§ YOUR TASK
Copy out the data line by line exactly, from its start to the line bearing "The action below", inclusive.

+++ WORKING DATA

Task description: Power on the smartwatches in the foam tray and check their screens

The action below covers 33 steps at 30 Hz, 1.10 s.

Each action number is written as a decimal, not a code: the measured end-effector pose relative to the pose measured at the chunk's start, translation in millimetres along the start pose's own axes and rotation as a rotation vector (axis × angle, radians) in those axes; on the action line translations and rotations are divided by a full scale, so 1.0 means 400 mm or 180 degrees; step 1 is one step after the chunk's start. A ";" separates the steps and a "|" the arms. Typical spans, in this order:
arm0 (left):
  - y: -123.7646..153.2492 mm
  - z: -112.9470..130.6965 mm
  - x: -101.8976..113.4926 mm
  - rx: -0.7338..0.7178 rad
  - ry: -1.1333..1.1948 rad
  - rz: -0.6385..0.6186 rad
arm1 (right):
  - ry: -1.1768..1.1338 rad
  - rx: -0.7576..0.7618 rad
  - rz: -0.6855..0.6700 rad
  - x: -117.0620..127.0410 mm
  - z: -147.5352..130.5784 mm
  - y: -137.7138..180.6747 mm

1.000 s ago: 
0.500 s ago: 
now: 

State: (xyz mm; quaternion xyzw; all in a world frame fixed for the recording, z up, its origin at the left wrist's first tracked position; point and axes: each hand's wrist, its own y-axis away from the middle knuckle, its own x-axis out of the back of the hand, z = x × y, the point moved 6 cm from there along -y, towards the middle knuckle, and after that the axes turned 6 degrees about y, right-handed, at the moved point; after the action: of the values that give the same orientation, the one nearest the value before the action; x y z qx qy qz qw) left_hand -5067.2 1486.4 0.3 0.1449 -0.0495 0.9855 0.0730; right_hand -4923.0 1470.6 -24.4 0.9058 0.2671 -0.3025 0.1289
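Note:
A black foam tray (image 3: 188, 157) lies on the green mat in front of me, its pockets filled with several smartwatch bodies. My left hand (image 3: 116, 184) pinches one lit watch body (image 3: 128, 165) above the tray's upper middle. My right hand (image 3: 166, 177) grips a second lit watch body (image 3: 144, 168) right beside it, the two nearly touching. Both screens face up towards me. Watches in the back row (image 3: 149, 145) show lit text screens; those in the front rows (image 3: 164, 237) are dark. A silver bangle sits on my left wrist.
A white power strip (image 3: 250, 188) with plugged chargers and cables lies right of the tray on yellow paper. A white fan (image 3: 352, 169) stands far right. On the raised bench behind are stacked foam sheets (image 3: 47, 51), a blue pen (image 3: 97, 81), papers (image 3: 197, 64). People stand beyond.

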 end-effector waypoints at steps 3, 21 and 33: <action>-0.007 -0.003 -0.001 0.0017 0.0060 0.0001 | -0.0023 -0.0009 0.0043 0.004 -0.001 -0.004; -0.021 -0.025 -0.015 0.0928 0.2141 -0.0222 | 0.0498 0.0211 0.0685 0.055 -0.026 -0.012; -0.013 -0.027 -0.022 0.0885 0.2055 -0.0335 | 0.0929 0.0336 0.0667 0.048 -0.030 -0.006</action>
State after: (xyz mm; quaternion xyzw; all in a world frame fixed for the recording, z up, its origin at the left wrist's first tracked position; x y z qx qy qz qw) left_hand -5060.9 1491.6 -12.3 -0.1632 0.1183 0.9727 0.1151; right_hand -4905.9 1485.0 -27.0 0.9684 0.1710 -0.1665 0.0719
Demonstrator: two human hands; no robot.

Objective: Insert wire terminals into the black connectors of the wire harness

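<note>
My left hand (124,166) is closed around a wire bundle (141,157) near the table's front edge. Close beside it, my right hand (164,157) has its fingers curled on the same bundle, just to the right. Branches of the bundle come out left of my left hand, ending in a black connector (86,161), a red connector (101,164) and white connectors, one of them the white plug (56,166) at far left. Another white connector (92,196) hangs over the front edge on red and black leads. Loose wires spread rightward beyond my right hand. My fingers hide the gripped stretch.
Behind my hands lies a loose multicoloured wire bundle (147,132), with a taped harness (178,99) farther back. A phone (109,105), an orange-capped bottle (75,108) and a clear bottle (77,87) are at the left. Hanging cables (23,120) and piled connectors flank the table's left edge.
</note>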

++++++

§ RESULT OF THIS EXERCISE
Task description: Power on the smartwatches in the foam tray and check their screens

The action below covers 33 steps at 30 Hz, 1.10 s.

That concludes the output.